Ingredients for 16 servings:
- 12 onions
- 16 garlic cloves
- olive oil
- 8 gr. can/n tomatoes, 800 g each
- 10 tsp oregano
- 8 tsp thyme
- 4 tsp basil, dried
- 8 bay leaves
- 12 cloves
- 4 tbsp honey
- 8 tbsp vegetable stock powder, instant
- 500 g cream
- 800 g feta cheese, diced
- salt and pepper
Instructions
Working time approx. 30 minutes; Cooking/baking time approx. 2 hours; Total time approx. 2 hours 30 minutes
Peel the onions and garlic cloves. Then chop them and fry them in hot olive oil over moderate heat. Crush or chop the canned tomatoes and add them. Add all the other ingredients except the cream and feta cheese – don’t worry about the cloves, the soup doesn’t taste like them, but they give it the ultimate kick! Simmer for at least 2 hours over low heat, stirring occasionally.
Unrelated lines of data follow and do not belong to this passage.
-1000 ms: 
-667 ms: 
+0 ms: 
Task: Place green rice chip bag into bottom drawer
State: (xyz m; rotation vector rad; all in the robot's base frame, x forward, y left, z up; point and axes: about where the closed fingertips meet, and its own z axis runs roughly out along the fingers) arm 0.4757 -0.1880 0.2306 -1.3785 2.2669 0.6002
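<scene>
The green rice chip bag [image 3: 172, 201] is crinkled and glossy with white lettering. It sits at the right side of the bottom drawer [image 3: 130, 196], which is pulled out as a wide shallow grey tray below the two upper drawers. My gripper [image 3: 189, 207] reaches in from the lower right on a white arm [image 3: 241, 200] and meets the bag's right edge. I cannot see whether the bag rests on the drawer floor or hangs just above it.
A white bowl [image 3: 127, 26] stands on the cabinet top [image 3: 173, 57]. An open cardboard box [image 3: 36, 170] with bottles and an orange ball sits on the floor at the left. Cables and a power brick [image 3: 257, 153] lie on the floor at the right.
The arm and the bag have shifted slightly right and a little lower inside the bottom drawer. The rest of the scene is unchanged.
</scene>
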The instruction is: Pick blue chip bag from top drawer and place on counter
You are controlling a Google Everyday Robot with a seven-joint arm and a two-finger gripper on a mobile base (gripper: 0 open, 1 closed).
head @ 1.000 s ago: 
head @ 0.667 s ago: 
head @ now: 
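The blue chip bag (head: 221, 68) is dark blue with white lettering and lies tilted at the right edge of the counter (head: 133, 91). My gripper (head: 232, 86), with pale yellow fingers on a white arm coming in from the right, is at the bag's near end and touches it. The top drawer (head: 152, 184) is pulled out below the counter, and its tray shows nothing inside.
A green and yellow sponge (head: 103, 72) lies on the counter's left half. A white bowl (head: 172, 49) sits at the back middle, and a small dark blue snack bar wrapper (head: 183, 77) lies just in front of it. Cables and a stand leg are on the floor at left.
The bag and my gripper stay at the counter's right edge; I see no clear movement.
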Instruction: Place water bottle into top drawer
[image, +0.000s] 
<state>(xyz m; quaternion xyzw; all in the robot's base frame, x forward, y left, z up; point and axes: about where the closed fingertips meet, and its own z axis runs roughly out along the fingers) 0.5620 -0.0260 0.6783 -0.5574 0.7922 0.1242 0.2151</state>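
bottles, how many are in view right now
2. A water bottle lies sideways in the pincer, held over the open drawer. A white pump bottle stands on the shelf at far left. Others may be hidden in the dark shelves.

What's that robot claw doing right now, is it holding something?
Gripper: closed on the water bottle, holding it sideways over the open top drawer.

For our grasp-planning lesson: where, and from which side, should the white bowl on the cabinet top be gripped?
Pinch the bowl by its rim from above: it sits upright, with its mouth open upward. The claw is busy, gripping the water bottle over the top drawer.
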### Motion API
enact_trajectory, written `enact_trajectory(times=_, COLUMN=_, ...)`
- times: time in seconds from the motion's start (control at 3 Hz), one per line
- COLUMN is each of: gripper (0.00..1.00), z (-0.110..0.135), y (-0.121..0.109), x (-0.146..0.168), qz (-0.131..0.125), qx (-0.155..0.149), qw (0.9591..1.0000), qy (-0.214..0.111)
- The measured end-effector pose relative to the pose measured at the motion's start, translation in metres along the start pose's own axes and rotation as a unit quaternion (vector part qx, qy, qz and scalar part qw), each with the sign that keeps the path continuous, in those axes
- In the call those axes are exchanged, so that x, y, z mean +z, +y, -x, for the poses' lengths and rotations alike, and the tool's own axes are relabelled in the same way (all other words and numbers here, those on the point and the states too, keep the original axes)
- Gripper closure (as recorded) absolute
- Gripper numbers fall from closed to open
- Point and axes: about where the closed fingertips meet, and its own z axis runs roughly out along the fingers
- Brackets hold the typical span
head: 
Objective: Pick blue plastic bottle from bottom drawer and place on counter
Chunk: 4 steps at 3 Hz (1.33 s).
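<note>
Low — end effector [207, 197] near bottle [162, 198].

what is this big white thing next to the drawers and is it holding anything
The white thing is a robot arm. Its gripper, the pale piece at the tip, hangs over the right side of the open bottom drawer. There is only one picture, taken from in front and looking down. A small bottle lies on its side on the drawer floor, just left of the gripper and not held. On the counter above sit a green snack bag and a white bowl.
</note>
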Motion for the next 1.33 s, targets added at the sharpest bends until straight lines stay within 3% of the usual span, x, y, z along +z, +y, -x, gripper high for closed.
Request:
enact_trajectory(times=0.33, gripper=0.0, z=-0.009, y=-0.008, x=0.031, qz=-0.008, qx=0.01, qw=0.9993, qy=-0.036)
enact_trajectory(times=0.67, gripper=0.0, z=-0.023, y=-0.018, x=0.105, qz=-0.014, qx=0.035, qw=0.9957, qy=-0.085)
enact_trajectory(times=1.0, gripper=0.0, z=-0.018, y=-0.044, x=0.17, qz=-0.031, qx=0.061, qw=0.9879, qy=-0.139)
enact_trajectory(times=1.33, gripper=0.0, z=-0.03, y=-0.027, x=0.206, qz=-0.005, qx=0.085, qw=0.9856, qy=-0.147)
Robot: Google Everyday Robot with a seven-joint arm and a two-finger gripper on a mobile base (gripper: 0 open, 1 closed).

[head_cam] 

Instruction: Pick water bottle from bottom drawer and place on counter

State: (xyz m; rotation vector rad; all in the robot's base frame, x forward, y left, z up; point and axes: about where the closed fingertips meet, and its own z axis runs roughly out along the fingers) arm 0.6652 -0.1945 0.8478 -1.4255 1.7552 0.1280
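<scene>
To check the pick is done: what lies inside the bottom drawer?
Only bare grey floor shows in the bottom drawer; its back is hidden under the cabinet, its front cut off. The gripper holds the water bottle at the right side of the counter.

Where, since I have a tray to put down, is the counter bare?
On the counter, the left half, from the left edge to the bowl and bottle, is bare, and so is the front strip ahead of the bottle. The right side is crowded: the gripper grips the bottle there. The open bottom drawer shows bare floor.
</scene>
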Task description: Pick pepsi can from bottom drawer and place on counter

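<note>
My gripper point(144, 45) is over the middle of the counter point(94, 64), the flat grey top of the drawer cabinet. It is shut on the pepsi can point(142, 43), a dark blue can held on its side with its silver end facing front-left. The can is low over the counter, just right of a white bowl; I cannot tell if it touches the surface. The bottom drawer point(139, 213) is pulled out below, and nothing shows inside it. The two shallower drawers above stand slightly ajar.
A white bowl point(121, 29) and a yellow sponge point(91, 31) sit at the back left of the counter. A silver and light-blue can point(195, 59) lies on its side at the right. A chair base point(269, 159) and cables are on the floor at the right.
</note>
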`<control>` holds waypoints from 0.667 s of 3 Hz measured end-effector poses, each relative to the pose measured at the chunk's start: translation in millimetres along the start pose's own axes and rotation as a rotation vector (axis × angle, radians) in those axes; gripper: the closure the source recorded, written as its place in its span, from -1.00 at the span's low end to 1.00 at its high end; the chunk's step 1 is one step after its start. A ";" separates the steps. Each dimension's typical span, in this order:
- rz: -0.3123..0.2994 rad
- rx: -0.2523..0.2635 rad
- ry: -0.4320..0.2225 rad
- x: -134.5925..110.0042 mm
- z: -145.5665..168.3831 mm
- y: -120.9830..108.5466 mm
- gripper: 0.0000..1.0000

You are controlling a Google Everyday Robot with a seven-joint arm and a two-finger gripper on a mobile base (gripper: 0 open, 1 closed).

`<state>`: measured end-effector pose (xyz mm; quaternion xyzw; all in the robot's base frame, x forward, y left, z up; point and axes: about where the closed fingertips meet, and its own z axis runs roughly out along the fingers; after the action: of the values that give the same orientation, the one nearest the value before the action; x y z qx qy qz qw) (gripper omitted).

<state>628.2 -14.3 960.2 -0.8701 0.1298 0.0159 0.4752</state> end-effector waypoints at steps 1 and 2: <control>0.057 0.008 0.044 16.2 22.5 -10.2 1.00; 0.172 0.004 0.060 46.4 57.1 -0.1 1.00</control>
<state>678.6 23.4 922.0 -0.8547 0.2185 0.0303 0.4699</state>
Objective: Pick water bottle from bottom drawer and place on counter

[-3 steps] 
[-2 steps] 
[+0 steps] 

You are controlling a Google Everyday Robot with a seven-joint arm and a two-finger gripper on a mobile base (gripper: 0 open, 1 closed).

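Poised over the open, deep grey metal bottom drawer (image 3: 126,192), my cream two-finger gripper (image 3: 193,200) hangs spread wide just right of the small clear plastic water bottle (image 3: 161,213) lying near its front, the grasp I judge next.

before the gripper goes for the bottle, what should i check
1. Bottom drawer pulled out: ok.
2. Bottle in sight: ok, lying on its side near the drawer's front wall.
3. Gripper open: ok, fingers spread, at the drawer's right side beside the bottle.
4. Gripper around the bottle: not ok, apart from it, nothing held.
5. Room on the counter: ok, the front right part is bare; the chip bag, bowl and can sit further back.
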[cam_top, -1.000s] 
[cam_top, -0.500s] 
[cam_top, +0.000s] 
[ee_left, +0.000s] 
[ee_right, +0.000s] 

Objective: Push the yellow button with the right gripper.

Just before serving, add the cream and diced feta cheese and only then season with salt and pepper to taste. Turkish flatbread or ciabatta goes very well with the soup. Tip: The soup can be made the day before the party, allowing it to infuse further. It doesn’t need to be refrigerated – the cream and feta cheese are added after reheating.